The factors related to the work of the BRO and its execution brings to my mind the title of Dr Kiran Bedi’s autobiography- ‘I Dare’. It can be aptly said that BRO works where others shirk.
Basic necessities are rare luxuries in areas where BRO gives finishing touches to tasks that form an integral part of our history. Water used for general purpose is fetched from as far as 35 kms and potable water is courtesy a countryside waterfall. The nearest telephone is some 30 kms away and sometimes you don’t come across even a dog or a crow. Availability of newspapers is ruled out.
The huge quantities of dust on the way and at the work site, especially in scorching summers, ensures that personnel visit the Medical Inspection(MI) room often to deal with allergic bronchitis or farmers`lungs or helminthiasis or commonly known sweethearts such as chicken pox and pneumonia apart from water-borne diseases like cholera.
Malaria is another disease which has taken its toll on the BRO especially in outlying areas like Tripura where it has turned into an epidemic. The yearly malarial season lasts from March till October which constitutes 67 per cent of the working year in Tripura. The far-flung interiors of the workplace, great distances and lack of readily available transportation makes evacuation of patients a tedious, painful and prolonged process, resulting in some untimely deaths, too.

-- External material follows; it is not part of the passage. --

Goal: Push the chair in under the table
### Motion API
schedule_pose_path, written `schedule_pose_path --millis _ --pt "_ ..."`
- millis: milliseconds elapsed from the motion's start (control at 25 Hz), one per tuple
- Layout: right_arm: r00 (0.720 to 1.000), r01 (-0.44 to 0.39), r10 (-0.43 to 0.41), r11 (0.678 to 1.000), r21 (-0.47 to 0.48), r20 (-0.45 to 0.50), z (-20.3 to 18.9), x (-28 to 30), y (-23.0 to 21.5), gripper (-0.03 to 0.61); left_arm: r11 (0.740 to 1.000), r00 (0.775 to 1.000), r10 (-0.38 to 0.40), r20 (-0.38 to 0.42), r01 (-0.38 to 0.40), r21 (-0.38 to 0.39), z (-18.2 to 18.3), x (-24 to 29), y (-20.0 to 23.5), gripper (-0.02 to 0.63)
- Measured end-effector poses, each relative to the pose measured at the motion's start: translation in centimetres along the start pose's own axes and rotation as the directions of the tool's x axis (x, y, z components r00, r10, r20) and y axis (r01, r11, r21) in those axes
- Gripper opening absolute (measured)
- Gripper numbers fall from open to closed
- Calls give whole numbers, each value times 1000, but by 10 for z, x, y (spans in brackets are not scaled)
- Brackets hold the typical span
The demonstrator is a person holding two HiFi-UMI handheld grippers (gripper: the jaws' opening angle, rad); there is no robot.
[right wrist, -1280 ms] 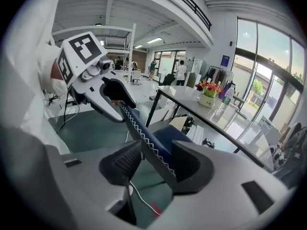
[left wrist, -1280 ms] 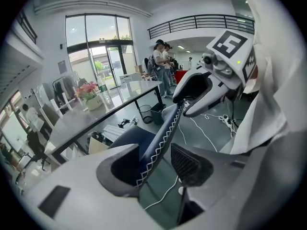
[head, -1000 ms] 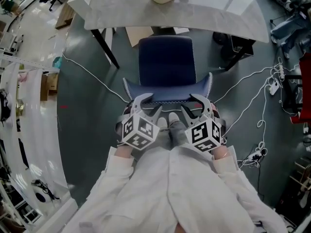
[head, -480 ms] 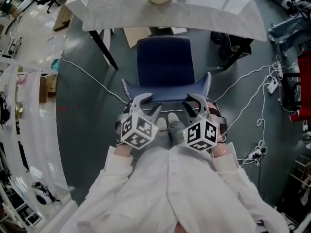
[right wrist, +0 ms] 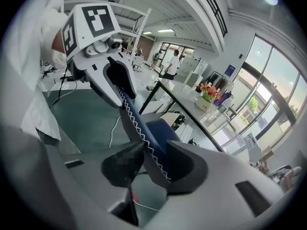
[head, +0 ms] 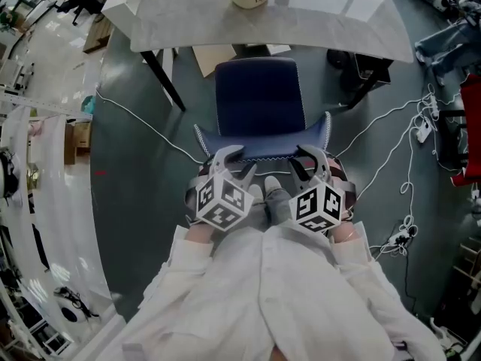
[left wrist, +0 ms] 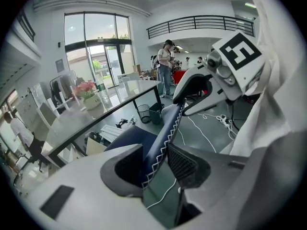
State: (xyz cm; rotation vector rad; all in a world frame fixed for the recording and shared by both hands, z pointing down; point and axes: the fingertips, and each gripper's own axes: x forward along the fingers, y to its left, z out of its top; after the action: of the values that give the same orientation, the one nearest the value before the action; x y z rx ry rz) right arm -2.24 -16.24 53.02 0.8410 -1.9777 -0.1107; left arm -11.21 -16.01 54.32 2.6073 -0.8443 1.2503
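Jaws lately tighter, seemingly on chair back [head: 261, 147]; table [head: 188, 22] edge near

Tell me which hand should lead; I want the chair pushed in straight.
Neither, judging by this: left tool and right tool have just been closing on opposite ends of the backrest of the dark blue padded chair, symmetrically, so push with both.

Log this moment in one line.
left tool, right tool: jaws just closed further, gripping chair back | seat: not yet under table

wear: white long-sleeved coat [head: 263, 299] | left hand-held gripper [head: 234, 164], right hand-held gripper [head: 307, 164]: grey, black-white marker cubes [head: 222, 201]
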Motion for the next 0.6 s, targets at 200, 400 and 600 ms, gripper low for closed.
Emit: schedule_pose_path --millis 200,400,600 --pt "999 42 -41 999 29 -17 -2 -1 1 158 1000 1000 2 15 -2 26 -1 -1 -3 162" --pt "998 54 -53 997 51 -32 -1 -1 -1 158 998 999 10 35 -12 58 0 -1 -3 156" --pt "998 55 -53 997 61 -42 -2 0 -4 158 998 999 -9 33 6 70 3 0 -2 150"
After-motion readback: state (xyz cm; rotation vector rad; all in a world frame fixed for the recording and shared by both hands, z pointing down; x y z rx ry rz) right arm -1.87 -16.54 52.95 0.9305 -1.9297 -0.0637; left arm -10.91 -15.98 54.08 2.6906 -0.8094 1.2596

The condition of vehicles deteriorates everyday through constant wear and tear due to the continuous movement on virgin stretches – a compulsion to achieve targets within the stipulated period. A vehicle going sick creates additional pressure of covering vast areas with equipment on foot.
Another factor which regularly haunts their job is the presence of anti-national elements (ANEs). ANEs detest anything which affects their mission and building a foundation for smooth movement of our armed forces, near borders, is one thing which deprives them of their right of trespass.

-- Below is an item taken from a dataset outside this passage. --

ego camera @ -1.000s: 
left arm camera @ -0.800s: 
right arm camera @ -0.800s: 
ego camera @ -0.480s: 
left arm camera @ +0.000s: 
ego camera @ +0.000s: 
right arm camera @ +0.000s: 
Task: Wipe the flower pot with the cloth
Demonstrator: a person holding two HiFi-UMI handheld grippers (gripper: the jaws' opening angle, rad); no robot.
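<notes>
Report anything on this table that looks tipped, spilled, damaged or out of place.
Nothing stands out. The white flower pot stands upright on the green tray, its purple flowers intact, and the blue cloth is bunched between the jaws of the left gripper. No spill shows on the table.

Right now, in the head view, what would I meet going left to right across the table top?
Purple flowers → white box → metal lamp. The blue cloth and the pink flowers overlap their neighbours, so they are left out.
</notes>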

Tripura has 847 km of porous border. In a few areas where militancy is more of a farce in the mask of extortion by way of kidnappings and hooliganism, the amount of money involved in BRO projects makes for a tempting proposition.
Threats, hence, often shadow BRO. The routine coercion either finds ransom or casualties. BRO`s history would be incomplete without the blood and sweat of its dedicated work force. Their sacrifice is no less than that of our Armed Forces but as they say, the show must go on.
Family life is a critical area of concern. The lack of decent and/or ample accommodation makes it nearly impossible for BRO personnel particularly at supervisory level and below to enjoy the closeness of their kith and kin; dependent parents are ruled out altogether.
The nature of duties, the location of work, unavailability of proper electricity and poor water supply multiplies their woes and leaves them with hardly any provision of accommodating their families.
Moreover, the official supply of fresh rations sometimes take four days to reach the detachments, which defeats the very objective of ‘thrice weekly fresh supply’. In areas like Tripura, there is paucity of standard schools which make matters worse for their children. To top it all, they enjoy only 30 days of annual leave, 12 days of casual leave & 15 days of half-paid leave.
However, there is always a silver lining beyond dark skies. The Government of India and the people of this great nation have always relied upon BRO for quick execution of quality work-a reason why jobs given to it have grown -and have reposed their faith in the organisation and its efficiency.
BRO does walk the talk, as it has always given its best and depicted true dedication to its task. BRO just needs to ensure that welfare of its personnel does not take a back seat due to the ever-increasing workload.
I often smiled when I glanced at one of the quotes in the 80 kg tent office of 78 Road Construction Company (RCC) in that remote part of India called Tripura – ‘Impossible may take a little time, Difficult shall be done immediately’.
The writer is a former Major of the Indian Army.